### [ACTIVITY]
Where does the word "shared" show up in the data? Please find each such line and copy it.

### [DATA SEGMENT]
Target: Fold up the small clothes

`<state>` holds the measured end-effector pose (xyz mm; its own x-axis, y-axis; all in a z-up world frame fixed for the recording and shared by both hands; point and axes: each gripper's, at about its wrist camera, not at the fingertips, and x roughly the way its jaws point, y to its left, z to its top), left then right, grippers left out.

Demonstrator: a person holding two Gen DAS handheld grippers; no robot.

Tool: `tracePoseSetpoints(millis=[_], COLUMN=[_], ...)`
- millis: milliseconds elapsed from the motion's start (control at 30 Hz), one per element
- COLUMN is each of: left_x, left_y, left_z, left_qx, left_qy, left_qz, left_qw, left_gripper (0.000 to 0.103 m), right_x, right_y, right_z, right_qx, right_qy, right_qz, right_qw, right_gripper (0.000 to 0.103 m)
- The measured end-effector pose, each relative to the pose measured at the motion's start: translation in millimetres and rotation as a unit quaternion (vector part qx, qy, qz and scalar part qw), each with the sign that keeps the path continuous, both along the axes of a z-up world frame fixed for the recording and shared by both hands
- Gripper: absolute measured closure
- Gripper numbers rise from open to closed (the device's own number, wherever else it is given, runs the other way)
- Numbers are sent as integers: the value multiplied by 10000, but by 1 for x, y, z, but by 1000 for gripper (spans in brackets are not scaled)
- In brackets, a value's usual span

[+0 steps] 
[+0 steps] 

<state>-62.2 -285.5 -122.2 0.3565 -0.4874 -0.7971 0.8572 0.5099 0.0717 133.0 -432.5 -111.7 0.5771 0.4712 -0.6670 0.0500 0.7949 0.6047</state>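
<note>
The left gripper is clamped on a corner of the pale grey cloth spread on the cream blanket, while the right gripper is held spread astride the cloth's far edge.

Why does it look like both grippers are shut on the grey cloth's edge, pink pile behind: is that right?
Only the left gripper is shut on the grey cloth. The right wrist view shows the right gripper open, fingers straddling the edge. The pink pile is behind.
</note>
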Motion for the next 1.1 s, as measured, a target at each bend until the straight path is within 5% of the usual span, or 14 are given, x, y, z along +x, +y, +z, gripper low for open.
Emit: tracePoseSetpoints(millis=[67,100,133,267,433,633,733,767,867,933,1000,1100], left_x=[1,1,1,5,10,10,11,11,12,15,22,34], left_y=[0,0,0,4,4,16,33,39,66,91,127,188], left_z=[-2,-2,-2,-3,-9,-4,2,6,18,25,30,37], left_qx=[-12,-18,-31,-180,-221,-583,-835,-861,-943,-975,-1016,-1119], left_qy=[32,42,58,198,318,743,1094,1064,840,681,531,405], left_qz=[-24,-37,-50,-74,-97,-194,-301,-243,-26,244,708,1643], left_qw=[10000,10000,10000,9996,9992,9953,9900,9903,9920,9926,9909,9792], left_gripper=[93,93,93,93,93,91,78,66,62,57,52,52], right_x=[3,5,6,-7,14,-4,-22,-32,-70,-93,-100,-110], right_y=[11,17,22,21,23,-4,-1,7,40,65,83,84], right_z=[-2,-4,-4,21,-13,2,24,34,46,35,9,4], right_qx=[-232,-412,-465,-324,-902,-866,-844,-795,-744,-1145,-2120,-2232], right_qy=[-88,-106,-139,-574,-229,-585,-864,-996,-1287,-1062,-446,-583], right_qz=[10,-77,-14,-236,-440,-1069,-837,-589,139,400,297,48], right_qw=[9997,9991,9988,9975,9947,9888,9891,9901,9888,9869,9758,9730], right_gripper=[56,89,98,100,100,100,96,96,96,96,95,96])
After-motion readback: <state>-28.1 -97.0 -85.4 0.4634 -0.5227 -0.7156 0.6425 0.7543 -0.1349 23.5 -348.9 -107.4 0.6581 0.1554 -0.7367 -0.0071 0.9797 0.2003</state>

### [TASK SOLUTION]
`<state>` holds the measured end-effector pose (xyz mm; its own x-axis, y-axis; all in a z-up world frame fixed for the recording and shared by both hands; point and axes: each gripper's, at about its wrist camera, not at the fingertips, and x roughly the way its jaws point, y to its left, z to its top), left then right, grippers left out.
- The measured end-effector pose, each relative to the pose measured at the motion's start: translation in millimetres and rotation as a unit quaternion (vector part qx, qy, qz and scalar part qw), each with the sign that keeps the path continuous, both along the axes of a z-up world frame fixed for the recording and shared by both hands

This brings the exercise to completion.